Die Erklärung ist wirtschaftlicher Natur. Die Tafel gehörte zu 75Media, einem großen britischen Außenwerber, der Ende 2025 den Betrieb einstellte. Ein Street-View-Bild von 2024 zeigte noch das 75Media-Branding am Sockel, inzwischen entfernt. Die Verantwortung dürfte an eine andere Agentur übergegangen sein, doch eingeloggt hat sich seitdem niemand.
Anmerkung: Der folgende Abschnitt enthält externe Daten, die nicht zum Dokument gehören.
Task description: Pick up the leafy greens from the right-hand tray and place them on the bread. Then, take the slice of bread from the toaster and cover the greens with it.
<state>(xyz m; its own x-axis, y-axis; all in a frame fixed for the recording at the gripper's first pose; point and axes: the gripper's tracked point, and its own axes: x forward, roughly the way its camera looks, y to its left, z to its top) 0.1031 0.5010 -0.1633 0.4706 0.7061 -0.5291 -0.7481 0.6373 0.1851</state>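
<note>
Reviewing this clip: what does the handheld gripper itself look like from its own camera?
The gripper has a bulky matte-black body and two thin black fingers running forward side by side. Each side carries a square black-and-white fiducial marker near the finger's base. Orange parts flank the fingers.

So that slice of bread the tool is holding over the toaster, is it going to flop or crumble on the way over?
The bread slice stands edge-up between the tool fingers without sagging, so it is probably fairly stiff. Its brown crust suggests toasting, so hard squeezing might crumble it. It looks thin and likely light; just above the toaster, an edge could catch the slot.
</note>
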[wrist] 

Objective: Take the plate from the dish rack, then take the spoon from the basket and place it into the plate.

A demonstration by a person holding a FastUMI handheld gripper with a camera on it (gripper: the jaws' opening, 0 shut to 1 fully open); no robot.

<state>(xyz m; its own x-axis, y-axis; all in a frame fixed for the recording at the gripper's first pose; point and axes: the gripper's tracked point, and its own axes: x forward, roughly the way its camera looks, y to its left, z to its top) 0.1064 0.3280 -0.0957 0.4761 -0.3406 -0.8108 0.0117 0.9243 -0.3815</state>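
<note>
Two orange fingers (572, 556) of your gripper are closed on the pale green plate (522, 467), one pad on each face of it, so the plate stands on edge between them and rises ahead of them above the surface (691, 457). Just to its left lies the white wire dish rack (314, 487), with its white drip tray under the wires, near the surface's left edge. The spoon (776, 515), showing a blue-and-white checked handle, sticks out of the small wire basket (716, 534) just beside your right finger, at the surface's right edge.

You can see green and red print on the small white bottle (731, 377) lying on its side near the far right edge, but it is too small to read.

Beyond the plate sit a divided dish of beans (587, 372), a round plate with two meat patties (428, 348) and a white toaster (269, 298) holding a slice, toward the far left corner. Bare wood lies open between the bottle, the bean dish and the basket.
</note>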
Das System läuft offenbar unter Debian 11, Codename Bullseye, erschienen 2021. Der Langzeitsupport endet 2026, kostenpflichtige Fixes sind bis 2031 möglich. Das Display ist physisch imposant, löst aber nur 1.200 x 320 Pixel auf: genug für zwei Doom-Partien nebeneinander, wie der Originalbericht anmerkt, aber eng für einen Desktop.

So wartet das Terminal in aller Öffentlichkeit auf ein sudo shutdown -h oder die nächste Werbeslideshow, die nie kommen wird. Irgendwo weiß die IT Bescheid. Es kümmert niemanden.